Поэтому — «Время, задержанное…», но почему — «до выяснения»? Ни партия, ни тем более мазуркевичи не нуждаются в том, чтобы что-то выяснять или кому-то объяснять, а уж особенно — «кто еврей, а кто нет». Они-то всегда прекрасно знали, кто еврей, даже лучше, чем те, кто, как Поточек, считали, что можно затаиться. Поточек верил в это долгие годы, а когда понял, что из этого ничего не выйдет, что дольше скрываться невозможно, — то решил остановить время, задержать его украдкой. Он хочет выиграть время и написать выдающееся произведение прежде, чем выяснится вся правда о нем, о Гиршфельде. Время задержано, и он, Поточек, должен успеть закончить свою повесть, прежде чем Мазуркевич (то есть Хенек) доберется до него и выяснит, что Поточек — на самом деле Гиршфельд. Отсюда — «Время, задержанное до выяснения». Это название оправдано прежде всего художественной условностью — банальной, правда, но писательство поточеков и так крайне банально.

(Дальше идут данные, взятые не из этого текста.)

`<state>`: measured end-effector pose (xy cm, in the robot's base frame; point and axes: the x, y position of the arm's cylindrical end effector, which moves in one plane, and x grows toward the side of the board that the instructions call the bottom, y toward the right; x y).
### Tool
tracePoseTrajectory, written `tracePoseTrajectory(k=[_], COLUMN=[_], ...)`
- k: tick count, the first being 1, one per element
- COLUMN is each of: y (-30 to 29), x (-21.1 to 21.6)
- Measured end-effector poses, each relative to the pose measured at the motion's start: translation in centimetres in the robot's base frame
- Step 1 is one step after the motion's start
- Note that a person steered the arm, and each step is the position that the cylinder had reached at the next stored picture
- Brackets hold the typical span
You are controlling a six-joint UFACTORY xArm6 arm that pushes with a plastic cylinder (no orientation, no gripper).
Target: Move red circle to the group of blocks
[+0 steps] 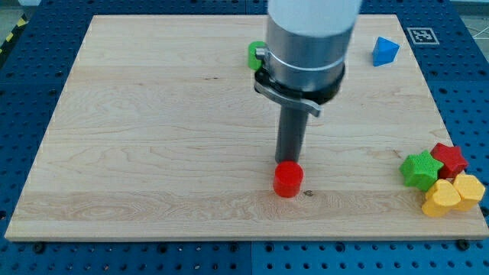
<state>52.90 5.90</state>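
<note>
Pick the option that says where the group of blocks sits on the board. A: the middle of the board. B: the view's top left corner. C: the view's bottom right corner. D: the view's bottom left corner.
C: the green star, red star and two yellow blocks cluster at the view's bottom right, far from the red circle.
</note>
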Motion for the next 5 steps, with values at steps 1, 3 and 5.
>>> tracePoseTrajectory(k=[1,3,5], y=[0.2,-3.9,-7.3], x=[-1.1,-3.2,0.8])
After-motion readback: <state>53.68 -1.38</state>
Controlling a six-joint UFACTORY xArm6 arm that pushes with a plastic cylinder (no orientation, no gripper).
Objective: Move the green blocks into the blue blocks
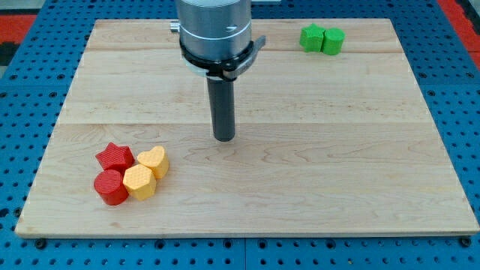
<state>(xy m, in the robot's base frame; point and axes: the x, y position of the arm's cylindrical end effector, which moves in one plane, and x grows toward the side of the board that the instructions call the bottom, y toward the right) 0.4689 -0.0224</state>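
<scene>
Two green blocks sit touching at the view's top right: a star-like one point(312, 37) on the left and a round one point(333, 41) on the right. No blue blocks show in this view. My tip point(223, 138) rests on the wooden board near its middle, well below and to the left of the green blocks. The rod hangs from the grey arm head point(214, 30) at the view's top centre, which hides part of the board's far edge.
At the view's lower left is a cluster: a red star point(115, 156), a red cylinder point(110, 187), a yellow heart point(154, 160) and a yellow hexagon point(139, 181). The wooden board point(337, 172) lies on a blue pegboard point(22, 90).
</scene>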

3. Разумеется, это не означает, что я считаю название книги идеальным. И если когда-нибудь в будущем (отдаленном), я дождусь второго издания, то назову ее «Повесть о Юзефе Поточеке» или что-нибудь в этом духе. Вас, видимо, удивляет мой пессимизм («в отдаленном будущем»), но, к сожалению, мы напечатали четыреста экземпляров «Поточека», и пока что почти все они лежат нераспроданными. Никого не интересуют поточеки, а тем более повести о них. Другое дело — «Становление революционера» Анджелы Дэвис. Вы, вероятно, слыхали об этом шедевре, за который авторша получила в счет гонорара аванс, выражающийся шестизначной суммой. Пожалуйста, не думайте, что я завистлив (как Поточек), вовсе нет. Но сколько же хороших книжек о человеческой тряпичности и нетряпичности можно было бы издать, имея такие деньжищи!
Прошу прощения, я отвлекся от Поточека, а надо бы еще кое-что о нем сказать.

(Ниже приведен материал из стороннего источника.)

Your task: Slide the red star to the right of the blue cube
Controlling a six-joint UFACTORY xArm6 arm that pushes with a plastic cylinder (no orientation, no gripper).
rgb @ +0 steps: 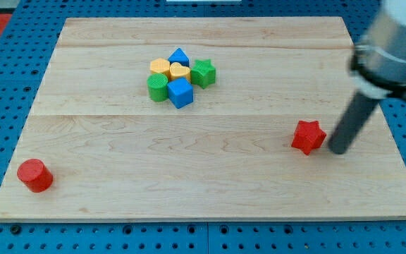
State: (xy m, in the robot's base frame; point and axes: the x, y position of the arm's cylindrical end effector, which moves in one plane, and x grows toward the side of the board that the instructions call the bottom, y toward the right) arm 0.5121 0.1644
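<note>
The red star (308,136) lies on the wooden board (203,176) at the view's right. The blue cube (180,92) sits in a cluster of blocks above the board's centre, far to the left of the star. My tip (337,150) rests on the board just to the right of the red star, a small gap apart from it. The rod slants up to the view's top right.
Packed around the blue cube are a blue triangular block (179,57), a yellow hexagon (160,68), a yellow heart (179,72), a green star (203,73) and a green cylinder (158,87). A red cylinder (34,175) stands near the bottom left corner.
</note>
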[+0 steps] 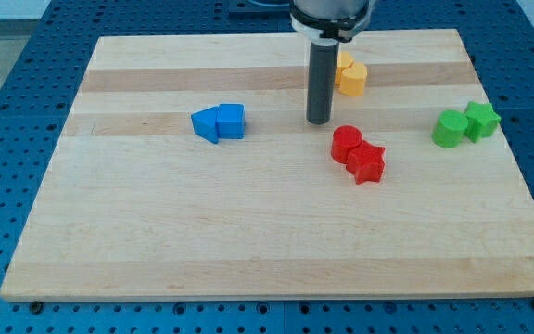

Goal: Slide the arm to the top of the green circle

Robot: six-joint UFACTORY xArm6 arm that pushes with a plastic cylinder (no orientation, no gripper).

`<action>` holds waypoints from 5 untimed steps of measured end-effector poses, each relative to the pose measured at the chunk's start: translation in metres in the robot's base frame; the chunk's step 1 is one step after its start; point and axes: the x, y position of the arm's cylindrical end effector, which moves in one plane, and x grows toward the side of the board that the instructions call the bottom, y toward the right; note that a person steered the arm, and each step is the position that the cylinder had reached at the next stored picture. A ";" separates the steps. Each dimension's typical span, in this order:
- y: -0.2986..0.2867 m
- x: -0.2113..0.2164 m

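The green circle (450, 129) is a short green cylinder at the view's right, touching a green star (481, 121) on its right side. My tip (319, 121) is the lower end of the dark rod near the board's upper middle. It stands far to the left of the green circle, at about the same height in the view. The tip is just above and left of a red cylinder (346, 144) and below and left of the yellow blocks (349, 76). It touches no block.
A red star (367, 163) touches the red cylinder at its lower right. Two blue blocks (219, 122) sit together left of the tip. The wooden board (248, 232) lies on a blue perforated table.
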 end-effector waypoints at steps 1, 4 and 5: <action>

Я бы не хотел, чтобы в идее Поточека с остановленным временем читатель доискивался приема, с помощью которого я провожу параллель между тем, что творили до войны эндеки и оэнэровцы, и действиями «народной» (коммунистической) власти после войны. Я вовсе не собирался утверждать, что, мол, ничто не ново под солнцем. Ведь для того, чтобы прийти к такому заключению, вовсе не нужно ломать часы, и уж тем более — останавливать время. История евреев — это вместе с тем и история антисемитизма, а цвет этого антисемитизма не имеет существенного значения. Кто в этом повинен? Евреи или не-евреи? Конкретно: виновны ли еврейские изверги из госбезопасности или оэнэровцы, которые до войны оттолкнули этих евреев влево, в скамеечное гетто и прямо к коммунизму («жидокоммуна»)? Словом, что было сначала: курица или яйцо? Нет! Уже сама по себе такая постановка вопроса, поиски виновных, подсчитывание несправедливостей и обид служит доказательством того, что история (не только евреев) является длящимся тысячелетиями безумием, а мы — пациентами сумасшедшего дома, пациентами необычными, ибо предпринимающими попытку (вновь и вновь и все на тот же манер) исцелить самих себя, попытку самолечения. К чему это приводит? К тому, что появляются либо такие, например, поточеки, то есть тряпичные существа, либо герои, которые обвязываются гранатами и бросаются под вражеские танки или же убивают пассажиров в аэропорту (все равно кого), чтобы затем погибнуть самим. Первый случай (поточеки) — тихое помешательство, второй — буйное.